Selain itu, Diky mendorong KPK untuk berkoordinasi dengan PPATK dalam rangka menelusuri aliran dana dan dugaan pencucian uang dari hasil korupsi.

"Ini dalam rangka pelacakan aset," ucap Diky.

Direktur Eksekutif Indonesia Budget Center (IBC), Roy Salam meminta KPK serius dalam menyikapi dugaan keterlibatan anggota BPK ini. Roy berharap KPK serius menelusuri dugaan aliran dana suap tersebut. Seharusnya BPK, lanjut Roy, bisa belajar dari kasus yang menjerat Anggota III BPK Achsanul Qosasi terkait suap proyek BTS.

"Nah, kalau dugaan suap WTP Kementan ini terjadi lagi, maka oknum BPK itu tidak amanah mengelola uang rakyat. Dengan begitu, tidak ada lagi lembaga yang bisa menggaransi pengelolaan APBD dan APBN," ujar Roy.

Roy mendesak agar Revisi UU BPK harus segera diselesaikan.
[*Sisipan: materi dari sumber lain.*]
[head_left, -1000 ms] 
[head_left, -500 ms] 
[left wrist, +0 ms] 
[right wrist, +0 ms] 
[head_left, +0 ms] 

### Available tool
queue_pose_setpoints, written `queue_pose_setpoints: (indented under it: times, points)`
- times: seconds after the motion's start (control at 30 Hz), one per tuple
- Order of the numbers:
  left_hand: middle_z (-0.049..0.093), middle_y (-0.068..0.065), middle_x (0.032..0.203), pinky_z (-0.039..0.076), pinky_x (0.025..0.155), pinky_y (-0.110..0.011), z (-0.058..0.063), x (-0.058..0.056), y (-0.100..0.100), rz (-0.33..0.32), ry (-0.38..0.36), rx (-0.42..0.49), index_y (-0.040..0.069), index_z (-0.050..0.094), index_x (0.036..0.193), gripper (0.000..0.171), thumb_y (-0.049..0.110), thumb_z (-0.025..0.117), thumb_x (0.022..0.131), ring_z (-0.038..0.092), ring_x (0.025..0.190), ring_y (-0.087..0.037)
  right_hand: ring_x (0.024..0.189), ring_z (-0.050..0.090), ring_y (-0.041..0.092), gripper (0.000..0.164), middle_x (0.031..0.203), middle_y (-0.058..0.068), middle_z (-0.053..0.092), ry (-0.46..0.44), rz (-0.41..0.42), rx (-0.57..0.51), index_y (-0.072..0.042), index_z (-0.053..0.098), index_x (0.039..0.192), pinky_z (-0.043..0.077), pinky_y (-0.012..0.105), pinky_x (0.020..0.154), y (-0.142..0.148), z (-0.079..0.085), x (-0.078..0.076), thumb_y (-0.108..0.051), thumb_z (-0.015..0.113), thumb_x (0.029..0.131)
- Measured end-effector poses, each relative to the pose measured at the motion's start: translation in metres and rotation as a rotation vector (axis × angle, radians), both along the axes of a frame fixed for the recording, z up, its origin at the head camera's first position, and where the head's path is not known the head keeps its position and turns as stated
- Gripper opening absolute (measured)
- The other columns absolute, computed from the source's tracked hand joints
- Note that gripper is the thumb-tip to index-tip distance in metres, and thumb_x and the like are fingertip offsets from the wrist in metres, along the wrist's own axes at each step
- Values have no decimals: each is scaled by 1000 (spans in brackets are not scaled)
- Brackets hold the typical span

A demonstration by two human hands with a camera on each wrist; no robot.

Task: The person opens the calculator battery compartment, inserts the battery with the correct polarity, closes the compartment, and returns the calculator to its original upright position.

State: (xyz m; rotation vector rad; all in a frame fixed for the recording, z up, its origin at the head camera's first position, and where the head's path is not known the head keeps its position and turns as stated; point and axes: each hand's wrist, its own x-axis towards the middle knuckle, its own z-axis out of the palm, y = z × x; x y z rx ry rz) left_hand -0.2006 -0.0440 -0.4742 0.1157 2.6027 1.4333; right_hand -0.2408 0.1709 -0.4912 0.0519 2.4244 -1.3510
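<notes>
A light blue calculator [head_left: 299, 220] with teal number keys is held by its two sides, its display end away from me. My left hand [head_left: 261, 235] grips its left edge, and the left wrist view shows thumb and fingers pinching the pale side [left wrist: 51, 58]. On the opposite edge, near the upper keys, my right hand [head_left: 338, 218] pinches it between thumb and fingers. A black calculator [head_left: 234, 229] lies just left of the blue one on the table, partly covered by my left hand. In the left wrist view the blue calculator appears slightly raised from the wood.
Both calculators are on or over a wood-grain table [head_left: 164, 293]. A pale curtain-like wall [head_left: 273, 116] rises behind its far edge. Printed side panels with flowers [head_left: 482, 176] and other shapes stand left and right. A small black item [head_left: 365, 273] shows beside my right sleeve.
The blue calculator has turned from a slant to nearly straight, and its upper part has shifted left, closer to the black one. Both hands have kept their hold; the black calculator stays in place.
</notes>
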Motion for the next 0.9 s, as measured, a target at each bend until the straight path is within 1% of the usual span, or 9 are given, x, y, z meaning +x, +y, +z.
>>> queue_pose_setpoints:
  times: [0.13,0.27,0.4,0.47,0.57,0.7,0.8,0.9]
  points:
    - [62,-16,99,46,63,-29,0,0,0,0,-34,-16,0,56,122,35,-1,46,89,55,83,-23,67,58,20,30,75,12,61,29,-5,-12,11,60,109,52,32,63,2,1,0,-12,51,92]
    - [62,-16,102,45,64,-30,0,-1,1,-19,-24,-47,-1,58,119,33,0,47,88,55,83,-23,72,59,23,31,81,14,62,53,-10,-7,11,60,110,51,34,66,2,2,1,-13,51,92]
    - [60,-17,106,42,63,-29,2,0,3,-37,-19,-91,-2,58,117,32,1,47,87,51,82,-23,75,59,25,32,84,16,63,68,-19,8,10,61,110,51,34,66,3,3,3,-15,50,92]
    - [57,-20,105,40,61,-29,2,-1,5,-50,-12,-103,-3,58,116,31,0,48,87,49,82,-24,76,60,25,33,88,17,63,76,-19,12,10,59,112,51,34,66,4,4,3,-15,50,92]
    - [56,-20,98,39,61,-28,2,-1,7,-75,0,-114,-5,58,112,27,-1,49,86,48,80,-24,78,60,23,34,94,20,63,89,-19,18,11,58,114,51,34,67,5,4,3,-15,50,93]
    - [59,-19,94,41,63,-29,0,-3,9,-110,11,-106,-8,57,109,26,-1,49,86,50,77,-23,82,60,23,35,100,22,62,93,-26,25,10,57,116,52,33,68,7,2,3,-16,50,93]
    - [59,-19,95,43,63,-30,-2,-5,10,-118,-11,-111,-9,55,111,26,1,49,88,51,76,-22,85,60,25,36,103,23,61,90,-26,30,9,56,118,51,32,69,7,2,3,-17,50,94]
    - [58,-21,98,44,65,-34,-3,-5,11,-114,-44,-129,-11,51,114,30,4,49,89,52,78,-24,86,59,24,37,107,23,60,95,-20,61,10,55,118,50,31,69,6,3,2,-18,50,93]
Namun sayangnya, usulan Revisi UU tersebut selalu mentok di DPR.

"Selama pandemi banyak tata kelola keuangan negara menjadi carut marut. Ini memang bagian kelemahan BPK. Nah, dengan revisi UU BPK, diharapkan menjadi lebih kuat," ucap Roy.
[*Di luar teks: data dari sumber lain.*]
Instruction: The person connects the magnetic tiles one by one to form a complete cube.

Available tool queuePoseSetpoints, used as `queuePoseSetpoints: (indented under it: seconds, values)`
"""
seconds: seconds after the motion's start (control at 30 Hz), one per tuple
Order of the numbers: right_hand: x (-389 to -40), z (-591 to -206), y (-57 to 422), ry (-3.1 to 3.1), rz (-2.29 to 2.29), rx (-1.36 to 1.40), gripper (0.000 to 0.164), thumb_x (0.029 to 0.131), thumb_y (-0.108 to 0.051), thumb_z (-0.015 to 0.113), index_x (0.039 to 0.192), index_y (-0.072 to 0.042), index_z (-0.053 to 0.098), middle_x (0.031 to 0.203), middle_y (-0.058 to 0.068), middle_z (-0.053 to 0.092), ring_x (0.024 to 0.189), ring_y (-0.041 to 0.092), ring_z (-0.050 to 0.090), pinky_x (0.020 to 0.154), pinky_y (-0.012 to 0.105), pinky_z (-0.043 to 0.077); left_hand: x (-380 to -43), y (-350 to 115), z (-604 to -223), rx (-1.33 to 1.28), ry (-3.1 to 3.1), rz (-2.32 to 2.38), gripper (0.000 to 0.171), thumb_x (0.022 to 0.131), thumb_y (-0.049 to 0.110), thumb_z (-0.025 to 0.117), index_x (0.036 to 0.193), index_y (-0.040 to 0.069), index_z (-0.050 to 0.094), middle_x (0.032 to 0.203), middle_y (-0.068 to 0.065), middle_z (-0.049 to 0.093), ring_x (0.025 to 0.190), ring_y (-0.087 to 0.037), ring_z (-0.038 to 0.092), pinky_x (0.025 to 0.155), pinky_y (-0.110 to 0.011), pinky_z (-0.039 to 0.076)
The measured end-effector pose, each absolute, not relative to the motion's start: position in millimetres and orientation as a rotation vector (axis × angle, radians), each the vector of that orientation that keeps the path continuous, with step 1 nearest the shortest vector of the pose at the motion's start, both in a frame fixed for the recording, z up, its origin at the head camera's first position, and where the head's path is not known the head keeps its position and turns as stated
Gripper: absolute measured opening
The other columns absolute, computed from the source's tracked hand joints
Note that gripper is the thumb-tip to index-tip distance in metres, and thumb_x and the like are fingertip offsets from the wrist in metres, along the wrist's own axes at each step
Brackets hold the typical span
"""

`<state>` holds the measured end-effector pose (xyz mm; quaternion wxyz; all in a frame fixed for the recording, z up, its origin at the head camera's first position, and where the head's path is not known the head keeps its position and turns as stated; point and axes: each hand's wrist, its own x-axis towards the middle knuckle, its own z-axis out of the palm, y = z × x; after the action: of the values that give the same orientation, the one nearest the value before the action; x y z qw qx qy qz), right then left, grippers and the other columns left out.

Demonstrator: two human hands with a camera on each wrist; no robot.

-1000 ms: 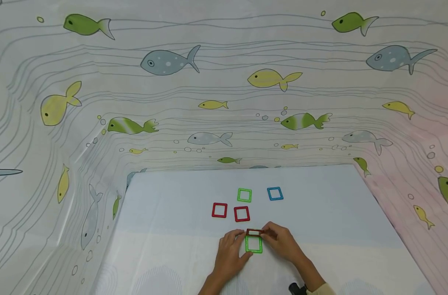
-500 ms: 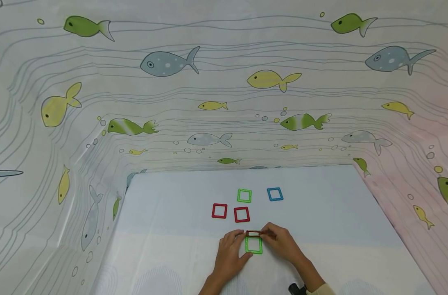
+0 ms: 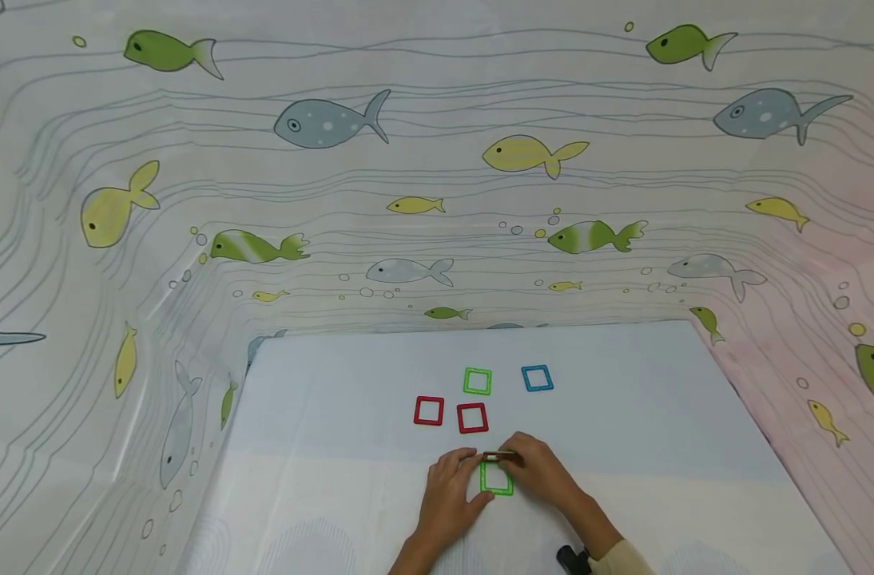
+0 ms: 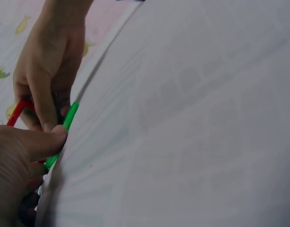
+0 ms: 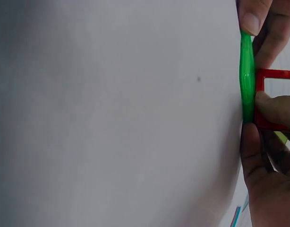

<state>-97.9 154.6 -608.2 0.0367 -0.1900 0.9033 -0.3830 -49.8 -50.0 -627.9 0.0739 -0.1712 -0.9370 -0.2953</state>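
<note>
Leftward has slid the right hand [image 3: 541, 471], we see, pinching a red plastic square frame [image 5: 279, 74] tilted up at the far edge of a green plastic square frame [image 5: 247, 71] that the left hand [image 3: 446, 497] grips. One crooked push could, we reckon, skid both across the pale tabletop [image 3: 336, 423], walled by fish-printed sheeting [image 3: 473, 239].

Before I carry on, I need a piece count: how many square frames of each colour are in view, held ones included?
Red square frames: 3
Green square frames: 2
Blue square frame: 1
Total: 6
</note>
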Motion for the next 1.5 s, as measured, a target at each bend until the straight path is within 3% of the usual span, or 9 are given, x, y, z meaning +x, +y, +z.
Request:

Dalam persidangan SYL pada pekan ini terungkap auditor BPK disebut meminta uang Rp12 miliar agar Kementan di bawah kepemimpinan SYL mendapatkan predikat WTP. Hal itu disampaikan Sekretaris Direktorat Jenderal Prasarana dan Sarana Pertanian (PSP) Kementan, Hermanto saat bersaksi dalam persidangan SYL dkk pada Rabu (8/5/2024).

Awalnya, Jaksa KPK mendalami pengetahuan Hermanto soal sosok Haerul Saleh dan Victor. Hermanto mengakui mengenal Haerul Saleh, yang merupakan Anggota IV BPK.

"Kalau Pak Victor itu memang auditor yang memeriksa kita (Kementan)," kata Hermanto dalam sidang itu.

"Kalau Haerul Saleh?" cecar jaksa KPK.

"Ketua AKN (Akuntan Keuangan Negara) IV," kata Hermanto.

Hermanto juga menjelaskan bahwa ada temuan BPK terkait pengelolaan anggaran Food Estate di Kementan. Dia menyebut temuan soal Food Estate itu tidak banyak namun mencakup nilai anggaran yang besar.

Hermanto menjelaskan bahwa saat itu BPK menemukan adanya kekurangan dalam kelengkapan dokumen administrasi. Kementan pun diberi kesempatan untuk melengkapinya.

Jaksa KPK lantas bertanya apakah ada permintaan dari BPK terkait pemberian opini. Hermanto tak membantah adanya permintaan uang dari pihak BPK agar Kementan mendapat WTP.

"Diminta Rp 12 miliar oleh pemeriksa BPK itu?" cecar jaksa KPK.

"Iya, Rp 12 miliar oleh Pak Victor tadi," jawab Hermanto.

Jaksa KPK pun kembali bertanya apakah permintaan uang sejumlah Rp12 miliar oleh BPK itu dipenuhi. Hermanto mengaku mendengar bahwa Kementan hanya memberikan Rp5 miliar.

Hermanto mengaku tidak mengetahui proses penyerahan uang tersebut kepada auditor BPK. Namun, kata Hermanto, auditor bernama Victor itu sempat menagih kekurangan uang tersebut ke Kementan.RIZKYSURYA.